>>>>>

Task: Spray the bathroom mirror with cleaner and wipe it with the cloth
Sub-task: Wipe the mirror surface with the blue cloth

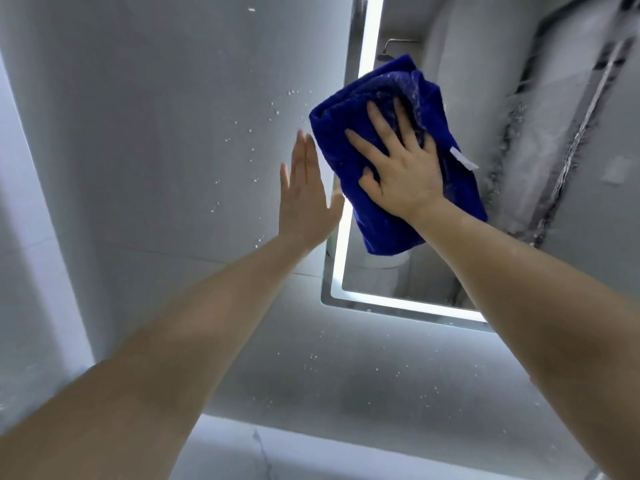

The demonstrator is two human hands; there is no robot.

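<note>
A folded dark blue cloth (353, 133) lies flat against the lit mirror (450, 81), near its left edge. My right hand (398, 168) presses on the cloth with fingers spread, palm over its middle. Foam streaks cover the glass to the right of the cloth. A white label sticks out of the cloth's right side. My left hand (304, 195) rests flat on the grey wall (156, 133) just left of the mirror frame, fingers together and holding nothing. No spray bottle is in view.
White droplets speckle the wall left of and below the mirror. A glowing light strip (349, 296) runs along the mirror's left and bottom edges. A pale ledge (311, 445) sits at the bottom of the view.
</note>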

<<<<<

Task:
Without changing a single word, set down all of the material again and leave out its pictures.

Worked solution:
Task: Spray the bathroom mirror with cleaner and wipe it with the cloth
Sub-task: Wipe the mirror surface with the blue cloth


The demonstrator is two human hands; there is no robot.

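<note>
A folded dark blue cloth (353, 133) lies flat against the lit mirror (450, 81), near its left edge. My right hand (398, 168) presses on the cloth with fingers spread, palm over its middle. Foam streaks cover the glass to the right of the cloth. A white label sticks out of the cloth's right side. My left hand (304, 195) rests flat on the grey wall (156, 133) just left of the mirror frame, fingers together and holding nothing. No spray bottle is in view.
White droplets speckle the wall left of and below the mirror. A glowing light strip (349, 296) runs along the mirror's left and bottom edges. A pale ledge (311, 445) sits at the bottom of the view.
</note>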

The exercise is done; no more work remains.